La Cour suprême du Sénégal a rejeté le pourvoi introduit par le journaliste Pape Alé Niang et l’inspecteur de l’enseignement à la retraite Mody Niang dans l’affaire de diffamation les opposant à Cheikh Oumar Anne. La décision a été rendue le 19 février 2026 par la deuxième chambre pénale de la haute juridiction.

Dans son arrêt n°13, la Cour suprême confirme ainsi la décision rendue auparavant par la Cour d’Appel de Dakar dans ce dossier lié au scandale présumé du Centre des œuvres universitaires de Dakar (COUD).
Rappel des faits
À l’origine de l’affaire, un jugement rendu le 27 octobre 2020 par le Tribunal de grande instance de Dakar avait déclaré Pape Alé Niang et Mody Niang coupables de diffamation à l’encontre de Cheikh Oumar Anne. Les deux prévenus avaient été condamnés chacun à trois mois d’emprisonnement avec sursis et à une amende de 200 000 FCFA.
Ils avaient également été condamnés solidairement au paiement de 10 millions de FCFA à titre de dommages et intérêts à la partie civile.
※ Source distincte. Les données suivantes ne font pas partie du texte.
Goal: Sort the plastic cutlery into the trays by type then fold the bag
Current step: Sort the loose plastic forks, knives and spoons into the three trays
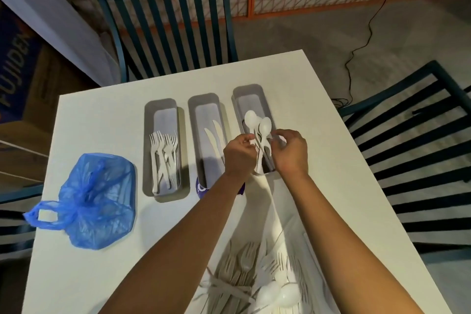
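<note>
Three grey trays stand side by side on the white table (102,120). The left tray (163,107) holds several white forks (164,158). Two knives (215,140) lie in the middle tray (204,102). Over the right tray (248,95), my left hand (239,153) and my right hand (289,150) together pinch a few white spoons (257,122) by their handles, bowls pointing away. A clear bag (257,275) of mixed forks and spoons lies open at the near edge. A crumpled blue plastic bag (94,201) sits at the left.
Dark slatted chairs stand behind the table (168,25) and at its right (420,155). A purple-printed piece (201,188) peeks out under my left forearm. A black cable (356,48) runs across the floor. A cardboard box (17,64) sits far left.
</note>
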Motion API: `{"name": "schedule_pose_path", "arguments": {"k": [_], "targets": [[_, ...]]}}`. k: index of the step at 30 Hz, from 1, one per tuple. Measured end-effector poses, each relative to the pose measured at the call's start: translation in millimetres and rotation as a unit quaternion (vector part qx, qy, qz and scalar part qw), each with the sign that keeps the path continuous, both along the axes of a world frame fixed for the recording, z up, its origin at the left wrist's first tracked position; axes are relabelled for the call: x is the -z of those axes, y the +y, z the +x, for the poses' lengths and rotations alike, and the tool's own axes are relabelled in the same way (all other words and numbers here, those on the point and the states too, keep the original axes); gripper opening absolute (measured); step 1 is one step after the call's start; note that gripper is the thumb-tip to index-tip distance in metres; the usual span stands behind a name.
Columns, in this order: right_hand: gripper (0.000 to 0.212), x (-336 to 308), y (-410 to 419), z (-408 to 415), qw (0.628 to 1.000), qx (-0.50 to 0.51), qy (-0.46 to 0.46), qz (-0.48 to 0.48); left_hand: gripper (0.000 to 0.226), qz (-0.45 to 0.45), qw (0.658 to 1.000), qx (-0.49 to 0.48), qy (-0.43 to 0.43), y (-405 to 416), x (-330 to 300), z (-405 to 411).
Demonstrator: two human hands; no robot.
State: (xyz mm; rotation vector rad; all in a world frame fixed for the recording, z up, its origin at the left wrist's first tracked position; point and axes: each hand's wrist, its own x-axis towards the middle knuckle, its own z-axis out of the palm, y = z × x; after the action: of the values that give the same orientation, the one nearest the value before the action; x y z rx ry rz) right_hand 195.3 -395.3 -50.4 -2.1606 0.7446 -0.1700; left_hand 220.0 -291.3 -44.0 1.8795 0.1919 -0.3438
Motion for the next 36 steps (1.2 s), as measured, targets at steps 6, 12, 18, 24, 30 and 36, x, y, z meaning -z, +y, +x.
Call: {"name": "schedule_pose_path", "arguments": {"k": [6,12,18,24,30,36], "targets": [[0.033,32.0,-6.8,-65.8,0.998,0.038,-0.027,-0.041,0.028,0.055,0.997,0.034,-0.028,-12.1,-2.1,7.1],[0.069,66.4,-20.2,-99.3,0.940,-0.107,0.266,-0.186,0.027,0.104,0.993,0.057,-0.023,-17.9,-4.9,4.6],[0.074,65.4,-22.6,-100.8,0.943,-0.113,0.264,-0.170,0.030,0.164,0.978,0.124,-0.039,-15.6,-14.5,-11.9],[0.074,63.8,-25.5,-99.9,0.943,-0.113,0.264,-0.167,0.030,0.207,0.968,0.139,-0.021,18.5,-18.2,-32.9],[0.067,55.9,-24.6,-109.9,0.951,-0.118,0.241,-0.152,0.024,0.148,0.983,0.089,0.060,71.7,-4.6,-74.2],[0.044,41.1,-7.7,-133.2,0.966,-0.138,0.195,-0.097,0.021,0.174,0.968,0.158,0.092,101.7,5.2,-122.5]]}}
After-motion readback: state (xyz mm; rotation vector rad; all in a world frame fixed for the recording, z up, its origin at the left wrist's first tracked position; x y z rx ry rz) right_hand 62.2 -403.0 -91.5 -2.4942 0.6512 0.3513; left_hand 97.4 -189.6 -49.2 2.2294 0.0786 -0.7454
Saisie en appel, la Cour d’appel de Dakar avait partiellement infirmé le jugement sur les intérêts civils, ramenant le montant des dommages et intérêts à 5 millions de FCFA pour toutes causes de préjudice confondues, tout en confirmant le reste de la décision.
Le pourvoi rejeté
Contestant cette décision, Pape Alé Niang et Mody Niang avaient formé un pourvoi devant la Cour suprême. Ils invoquaient notamment une mauvaise application de l’article 264 du Code pénal, estimant que leurs propos s’inscrivaient dans un travail d’information basé sur des éléments issus d’un rapport de l’Office national de lutte contre la fraude et la corruption (OFNAC).
Mais la Cour suprême a jugé que la Cour d’appel avait suffisamment motivé sa décision. Les juges ont notamment relevé que certaines affirmations des prévenus relevaient d’extrapolations ou de généralisations abusives, traduisant un manque de prudence dans l’expression.
La haute juridiction a ainsi estimé que les propos incriminés dépassaient les limites de l’information légitime, confirmant l’existence d’une diffamation.
Décision finale
Par conséquent, la Cour suprême a rejeté les pourvois formés par les deux requérants et les a condamnés aux dépens, rendant ainsi définitive la décision de la Cour d’appel.
Cette décision met un terme judiciaire à ce contentieux opposant les deux auteurs à Cheikh Oumar Anne autour des accusations liées à la gestion du COUD.